**Task objective:** In the records below, find the line with "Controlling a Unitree" and the line with "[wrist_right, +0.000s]"; return exactly those lines and every line between them.

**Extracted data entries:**
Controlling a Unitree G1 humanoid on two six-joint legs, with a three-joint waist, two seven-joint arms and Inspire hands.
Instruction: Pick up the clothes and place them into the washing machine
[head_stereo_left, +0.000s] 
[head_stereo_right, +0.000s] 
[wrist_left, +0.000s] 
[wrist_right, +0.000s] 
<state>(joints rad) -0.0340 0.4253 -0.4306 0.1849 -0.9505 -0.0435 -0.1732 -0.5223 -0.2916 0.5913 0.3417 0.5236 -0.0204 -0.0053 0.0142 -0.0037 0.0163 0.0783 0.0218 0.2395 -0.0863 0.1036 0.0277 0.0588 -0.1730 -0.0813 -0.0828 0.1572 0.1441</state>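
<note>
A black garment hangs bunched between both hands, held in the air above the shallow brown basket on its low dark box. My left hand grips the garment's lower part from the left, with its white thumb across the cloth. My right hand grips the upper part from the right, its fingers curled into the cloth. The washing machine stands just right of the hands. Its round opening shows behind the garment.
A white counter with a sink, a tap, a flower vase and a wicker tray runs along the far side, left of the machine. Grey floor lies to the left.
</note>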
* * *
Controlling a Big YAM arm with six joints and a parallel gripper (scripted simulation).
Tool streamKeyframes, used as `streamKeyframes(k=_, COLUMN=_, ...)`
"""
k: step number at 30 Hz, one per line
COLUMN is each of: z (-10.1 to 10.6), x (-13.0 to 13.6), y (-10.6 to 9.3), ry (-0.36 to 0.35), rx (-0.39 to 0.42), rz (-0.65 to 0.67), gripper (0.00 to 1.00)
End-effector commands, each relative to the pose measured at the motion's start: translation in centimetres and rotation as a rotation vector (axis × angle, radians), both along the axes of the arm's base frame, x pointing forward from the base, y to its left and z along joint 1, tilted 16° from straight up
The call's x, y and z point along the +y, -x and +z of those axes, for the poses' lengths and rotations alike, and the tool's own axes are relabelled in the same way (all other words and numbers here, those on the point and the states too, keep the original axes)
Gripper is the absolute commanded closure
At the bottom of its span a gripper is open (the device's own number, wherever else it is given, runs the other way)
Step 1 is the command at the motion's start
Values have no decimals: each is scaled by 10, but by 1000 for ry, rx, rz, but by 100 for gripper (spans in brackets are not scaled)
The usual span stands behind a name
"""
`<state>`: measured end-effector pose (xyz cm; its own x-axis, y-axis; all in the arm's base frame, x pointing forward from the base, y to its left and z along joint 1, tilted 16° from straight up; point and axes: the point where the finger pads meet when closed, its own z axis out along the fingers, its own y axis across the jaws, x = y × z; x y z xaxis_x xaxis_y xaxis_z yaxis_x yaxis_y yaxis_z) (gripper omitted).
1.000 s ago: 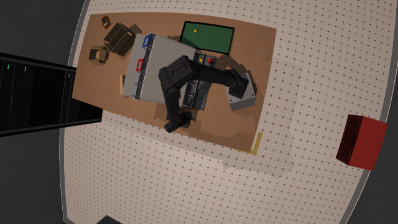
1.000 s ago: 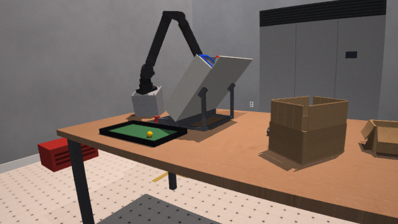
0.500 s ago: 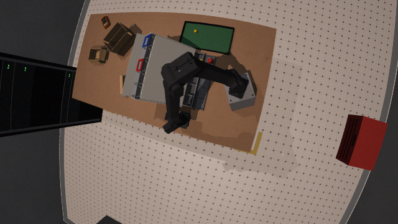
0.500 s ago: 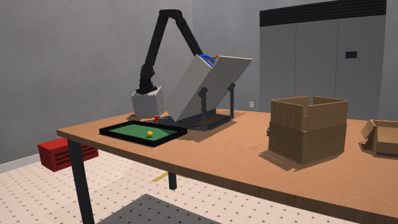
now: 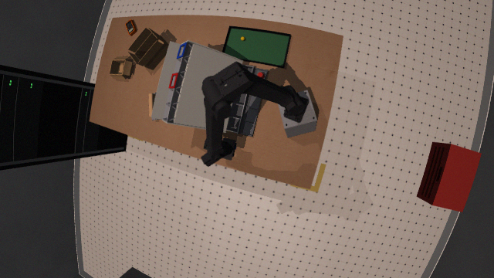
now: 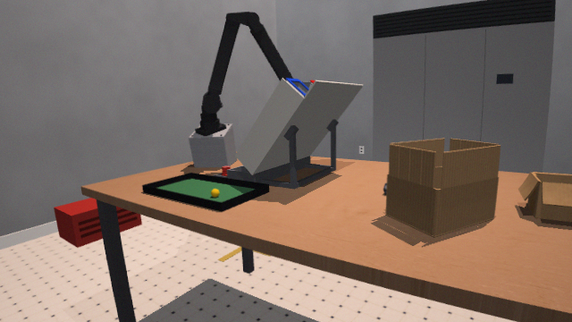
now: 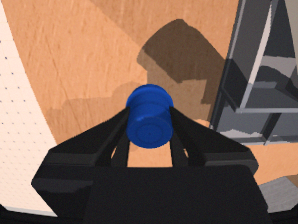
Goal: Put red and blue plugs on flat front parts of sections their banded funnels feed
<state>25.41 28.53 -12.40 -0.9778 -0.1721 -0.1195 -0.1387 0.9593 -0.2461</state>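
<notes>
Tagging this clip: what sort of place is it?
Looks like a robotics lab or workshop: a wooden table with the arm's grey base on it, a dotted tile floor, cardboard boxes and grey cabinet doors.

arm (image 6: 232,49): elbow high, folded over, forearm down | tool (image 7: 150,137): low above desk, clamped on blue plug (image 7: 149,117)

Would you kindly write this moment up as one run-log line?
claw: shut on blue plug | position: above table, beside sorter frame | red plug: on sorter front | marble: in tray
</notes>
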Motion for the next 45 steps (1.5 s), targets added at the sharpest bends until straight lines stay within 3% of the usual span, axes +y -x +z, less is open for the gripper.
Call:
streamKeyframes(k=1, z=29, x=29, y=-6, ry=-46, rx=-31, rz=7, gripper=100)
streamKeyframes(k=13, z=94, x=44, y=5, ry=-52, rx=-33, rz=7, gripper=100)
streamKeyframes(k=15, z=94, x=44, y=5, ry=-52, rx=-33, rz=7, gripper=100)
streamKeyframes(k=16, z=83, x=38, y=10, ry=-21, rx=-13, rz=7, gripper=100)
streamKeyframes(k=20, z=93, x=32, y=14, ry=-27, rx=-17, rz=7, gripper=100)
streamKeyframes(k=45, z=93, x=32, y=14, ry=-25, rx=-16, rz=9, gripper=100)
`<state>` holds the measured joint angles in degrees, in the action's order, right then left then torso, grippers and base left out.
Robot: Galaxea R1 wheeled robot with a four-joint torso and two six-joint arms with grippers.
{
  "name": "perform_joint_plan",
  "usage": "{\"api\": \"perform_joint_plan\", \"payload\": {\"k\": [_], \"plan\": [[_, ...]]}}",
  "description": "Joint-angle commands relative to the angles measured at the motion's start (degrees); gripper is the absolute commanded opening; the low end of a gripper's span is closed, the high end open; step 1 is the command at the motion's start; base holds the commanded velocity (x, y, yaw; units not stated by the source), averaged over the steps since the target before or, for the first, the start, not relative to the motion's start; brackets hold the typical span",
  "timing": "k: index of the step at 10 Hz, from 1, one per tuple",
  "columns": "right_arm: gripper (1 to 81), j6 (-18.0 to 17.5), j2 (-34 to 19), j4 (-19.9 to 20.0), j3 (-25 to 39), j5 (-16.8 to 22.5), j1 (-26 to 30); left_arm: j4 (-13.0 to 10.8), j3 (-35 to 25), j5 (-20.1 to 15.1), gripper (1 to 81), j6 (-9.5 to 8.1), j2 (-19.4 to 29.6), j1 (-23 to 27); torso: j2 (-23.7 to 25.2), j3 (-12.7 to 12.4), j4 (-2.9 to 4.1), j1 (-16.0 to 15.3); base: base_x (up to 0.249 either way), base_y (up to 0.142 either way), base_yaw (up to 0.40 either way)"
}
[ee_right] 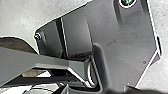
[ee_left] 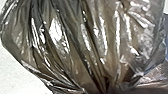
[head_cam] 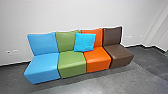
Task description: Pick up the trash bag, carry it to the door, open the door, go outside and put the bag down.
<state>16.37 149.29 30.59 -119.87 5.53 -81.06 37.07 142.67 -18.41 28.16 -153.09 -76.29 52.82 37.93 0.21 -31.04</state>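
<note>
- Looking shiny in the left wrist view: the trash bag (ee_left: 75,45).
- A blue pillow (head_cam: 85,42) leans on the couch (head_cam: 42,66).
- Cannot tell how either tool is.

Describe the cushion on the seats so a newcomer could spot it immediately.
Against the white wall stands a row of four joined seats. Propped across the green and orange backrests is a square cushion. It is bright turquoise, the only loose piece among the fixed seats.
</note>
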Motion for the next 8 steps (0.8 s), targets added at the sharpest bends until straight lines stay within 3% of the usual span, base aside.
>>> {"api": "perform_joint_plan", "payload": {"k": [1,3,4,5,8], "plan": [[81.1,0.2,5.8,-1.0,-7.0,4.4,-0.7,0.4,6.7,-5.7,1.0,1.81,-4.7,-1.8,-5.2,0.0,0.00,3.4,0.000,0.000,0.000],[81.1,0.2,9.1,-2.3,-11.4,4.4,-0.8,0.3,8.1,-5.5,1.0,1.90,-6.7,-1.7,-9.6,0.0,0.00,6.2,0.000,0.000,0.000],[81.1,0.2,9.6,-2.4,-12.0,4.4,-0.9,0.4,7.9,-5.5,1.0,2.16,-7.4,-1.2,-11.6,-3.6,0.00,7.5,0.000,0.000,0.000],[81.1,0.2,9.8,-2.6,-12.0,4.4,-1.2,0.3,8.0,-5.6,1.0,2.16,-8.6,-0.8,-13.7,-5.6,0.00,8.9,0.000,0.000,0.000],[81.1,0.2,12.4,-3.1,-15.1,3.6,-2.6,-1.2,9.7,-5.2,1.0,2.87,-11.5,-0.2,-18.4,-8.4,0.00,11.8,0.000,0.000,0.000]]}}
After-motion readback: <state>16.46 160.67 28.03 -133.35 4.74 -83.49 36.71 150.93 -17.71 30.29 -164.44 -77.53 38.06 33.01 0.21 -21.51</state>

**Solution:**
Controlling a Unitree G1 humanoid on two six-joint legs, with a three-joint waist, two seven-joint arms and Inspire hands.
Instruction: Pick up the clothes and place them into the washing machine
[head_stereo_left, +0.000s] 
[head_stereo_right, +0.000s] 
[wrist_left, +0.000s] 
[wrist_right, +0.000s] 

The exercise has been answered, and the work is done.